Adding regression line to a scatterplot between two numerical variables is great way to see the linear trend. In this post, we will see two ways of making scatter plot with regression line using Seaborn in Python. And we will also see an example of customizing the scatter plot with regression line.
Let us load the packages we need to make scatter plot with regression line.
import seaborn as sns import matplotlib.pyplot as plt from vega_datasets import data
We use Seattle weather dataset available from vega_datasets.
seattle_weather = data.seattle_weather() print(seattle_weather.head(n=3))
date precipitation temp_max temp_min wind weather 0 2012-01-01 0.0 12.8 5.0 4.7 drizzle 1 2012-01-02 10.9 10.6 2.8 4.5 rain 2 2012-01-03 0.8 11.7 7.2 2.3 rain
Instead of using the full dataset, we will subsample and randomly select 100 observations using Pandas sample() function.
df = seattle_weather.sample(100)
Now we are all set to make scatter plot with regression line. We will see two ways to add regression line to scatter plot.
Scatter plot with regression line: Seaborn regplot()
First, we can use Seaborn’s regplot() function to make scatter plot. And regplot() by default adds regression line with confidence interval.

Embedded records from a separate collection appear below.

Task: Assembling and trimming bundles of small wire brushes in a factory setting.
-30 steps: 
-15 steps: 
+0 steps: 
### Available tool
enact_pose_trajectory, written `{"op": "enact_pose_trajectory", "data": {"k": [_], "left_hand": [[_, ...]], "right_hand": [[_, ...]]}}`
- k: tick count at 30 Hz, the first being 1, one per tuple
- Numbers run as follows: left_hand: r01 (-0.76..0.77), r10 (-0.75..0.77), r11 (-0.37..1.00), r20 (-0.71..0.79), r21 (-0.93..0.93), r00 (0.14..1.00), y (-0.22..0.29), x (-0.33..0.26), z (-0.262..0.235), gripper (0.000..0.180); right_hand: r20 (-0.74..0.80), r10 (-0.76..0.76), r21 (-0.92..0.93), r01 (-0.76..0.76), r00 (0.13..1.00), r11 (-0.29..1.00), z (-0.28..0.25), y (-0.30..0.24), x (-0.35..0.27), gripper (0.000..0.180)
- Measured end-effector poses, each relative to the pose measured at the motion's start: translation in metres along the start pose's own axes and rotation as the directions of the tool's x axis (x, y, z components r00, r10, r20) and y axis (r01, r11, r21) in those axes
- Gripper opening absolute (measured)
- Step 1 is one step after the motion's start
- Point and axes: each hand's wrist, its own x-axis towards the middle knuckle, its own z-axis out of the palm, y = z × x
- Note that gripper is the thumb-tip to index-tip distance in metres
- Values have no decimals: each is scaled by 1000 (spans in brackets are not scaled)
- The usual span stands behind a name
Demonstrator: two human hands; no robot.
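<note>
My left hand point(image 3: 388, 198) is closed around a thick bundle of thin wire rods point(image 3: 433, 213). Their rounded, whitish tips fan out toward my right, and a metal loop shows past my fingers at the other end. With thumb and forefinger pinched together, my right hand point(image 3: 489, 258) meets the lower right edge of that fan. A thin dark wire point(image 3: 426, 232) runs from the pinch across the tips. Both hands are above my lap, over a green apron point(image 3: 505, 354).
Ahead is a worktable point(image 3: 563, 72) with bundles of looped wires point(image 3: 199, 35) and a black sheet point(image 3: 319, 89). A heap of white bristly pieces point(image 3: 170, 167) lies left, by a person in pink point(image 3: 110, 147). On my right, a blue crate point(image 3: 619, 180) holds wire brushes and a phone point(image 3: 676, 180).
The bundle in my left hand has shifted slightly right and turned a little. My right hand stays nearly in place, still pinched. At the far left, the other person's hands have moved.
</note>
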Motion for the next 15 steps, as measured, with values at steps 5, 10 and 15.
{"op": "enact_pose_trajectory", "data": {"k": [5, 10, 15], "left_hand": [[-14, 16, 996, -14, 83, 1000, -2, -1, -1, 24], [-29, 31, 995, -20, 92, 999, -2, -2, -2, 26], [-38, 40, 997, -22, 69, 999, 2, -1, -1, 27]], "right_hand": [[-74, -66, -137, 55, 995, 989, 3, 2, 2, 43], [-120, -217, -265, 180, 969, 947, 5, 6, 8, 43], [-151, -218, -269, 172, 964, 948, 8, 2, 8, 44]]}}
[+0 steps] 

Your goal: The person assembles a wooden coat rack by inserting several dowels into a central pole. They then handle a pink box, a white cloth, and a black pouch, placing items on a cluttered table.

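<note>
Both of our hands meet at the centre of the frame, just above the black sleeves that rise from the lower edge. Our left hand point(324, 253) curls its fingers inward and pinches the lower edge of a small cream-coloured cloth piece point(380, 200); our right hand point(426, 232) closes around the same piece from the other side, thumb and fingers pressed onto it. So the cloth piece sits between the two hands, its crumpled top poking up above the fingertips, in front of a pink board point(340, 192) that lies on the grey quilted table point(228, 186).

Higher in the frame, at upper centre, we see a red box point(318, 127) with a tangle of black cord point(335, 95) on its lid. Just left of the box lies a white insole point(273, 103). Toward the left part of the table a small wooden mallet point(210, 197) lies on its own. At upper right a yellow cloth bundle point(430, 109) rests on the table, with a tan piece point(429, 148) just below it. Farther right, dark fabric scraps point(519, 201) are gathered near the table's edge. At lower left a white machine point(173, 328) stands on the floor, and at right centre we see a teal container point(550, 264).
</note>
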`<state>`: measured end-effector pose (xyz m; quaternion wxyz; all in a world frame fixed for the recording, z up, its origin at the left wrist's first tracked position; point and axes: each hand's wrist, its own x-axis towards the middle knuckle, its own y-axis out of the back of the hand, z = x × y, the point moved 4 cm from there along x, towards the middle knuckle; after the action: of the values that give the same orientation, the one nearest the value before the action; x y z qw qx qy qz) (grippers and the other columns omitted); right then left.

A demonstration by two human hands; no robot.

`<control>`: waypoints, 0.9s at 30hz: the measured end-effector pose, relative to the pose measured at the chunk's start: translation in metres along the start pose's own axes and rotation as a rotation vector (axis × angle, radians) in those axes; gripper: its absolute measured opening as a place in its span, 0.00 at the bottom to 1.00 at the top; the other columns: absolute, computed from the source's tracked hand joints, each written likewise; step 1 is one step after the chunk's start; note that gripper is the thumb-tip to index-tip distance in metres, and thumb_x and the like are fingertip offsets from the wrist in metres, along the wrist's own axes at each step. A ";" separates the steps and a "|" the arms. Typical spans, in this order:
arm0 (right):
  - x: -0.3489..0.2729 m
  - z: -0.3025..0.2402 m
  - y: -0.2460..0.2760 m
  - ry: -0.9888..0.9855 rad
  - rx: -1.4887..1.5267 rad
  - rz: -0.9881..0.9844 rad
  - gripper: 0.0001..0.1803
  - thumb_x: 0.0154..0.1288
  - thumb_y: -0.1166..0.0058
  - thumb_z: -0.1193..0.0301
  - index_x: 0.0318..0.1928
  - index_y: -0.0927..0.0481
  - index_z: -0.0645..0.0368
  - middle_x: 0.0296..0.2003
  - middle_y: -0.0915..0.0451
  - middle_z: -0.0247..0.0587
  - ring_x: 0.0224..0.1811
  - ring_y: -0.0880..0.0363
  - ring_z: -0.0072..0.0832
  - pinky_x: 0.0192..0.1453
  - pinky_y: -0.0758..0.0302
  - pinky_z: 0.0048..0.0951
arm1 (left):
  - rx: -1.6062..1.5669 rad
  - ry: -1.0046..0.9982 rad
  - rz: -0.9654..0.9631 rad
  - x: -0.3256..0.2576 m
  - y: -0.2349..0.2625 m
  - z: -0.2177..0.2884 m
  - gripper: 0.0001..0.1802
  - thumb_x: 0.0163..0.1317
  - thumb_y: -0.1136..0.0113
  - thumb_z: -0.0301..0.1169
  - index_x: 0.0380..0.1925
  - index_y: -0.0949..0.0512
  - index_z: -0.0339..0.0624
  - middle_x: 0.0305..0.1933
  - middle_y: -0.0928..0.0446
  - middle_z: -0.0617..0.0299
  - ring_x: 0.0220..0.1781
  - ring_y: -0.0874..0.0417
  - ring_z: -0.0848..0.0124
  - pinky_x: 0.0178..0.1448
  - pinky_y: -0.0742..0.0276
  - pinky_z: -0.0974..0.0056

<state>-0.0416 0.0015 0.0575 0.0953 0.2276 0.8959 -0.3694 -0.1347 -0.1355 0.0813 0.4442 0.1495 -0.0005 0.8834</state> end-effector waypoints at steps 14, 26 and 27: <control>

In this example, we make scatter plot between minimum and maximum temperatures.
sns.regplot(x="temp_max", y="temp_min", data=df);
And we get a nice scatter plot with regression line with confidence interval band.
We can customize the scatterplot by removing confidence interval band. With the additional argument ci=None, we get a scatter plot with regression line, but without confidence interval band.
Scatter plot with regression line: Remove CI band Seaborn regplot()
sns.regplot(x="temp_max", y="temp_min", ci=None, data=df);
Scatter plot with regression line: Seaborn lmplot()
We can also use Seaborn’s lmplot() function and make a scatter plot with regression line. In this example below, we show the basic scatterplot with regression line using lmplot().
sns.lmplot(x="temp_max", y="temp_min", data=df);
Scatter plot with regression line: Remove CI band Seaborn lmplot()
sns.lmplot(x="temp_max", y="temp_min", ci=None, data=df);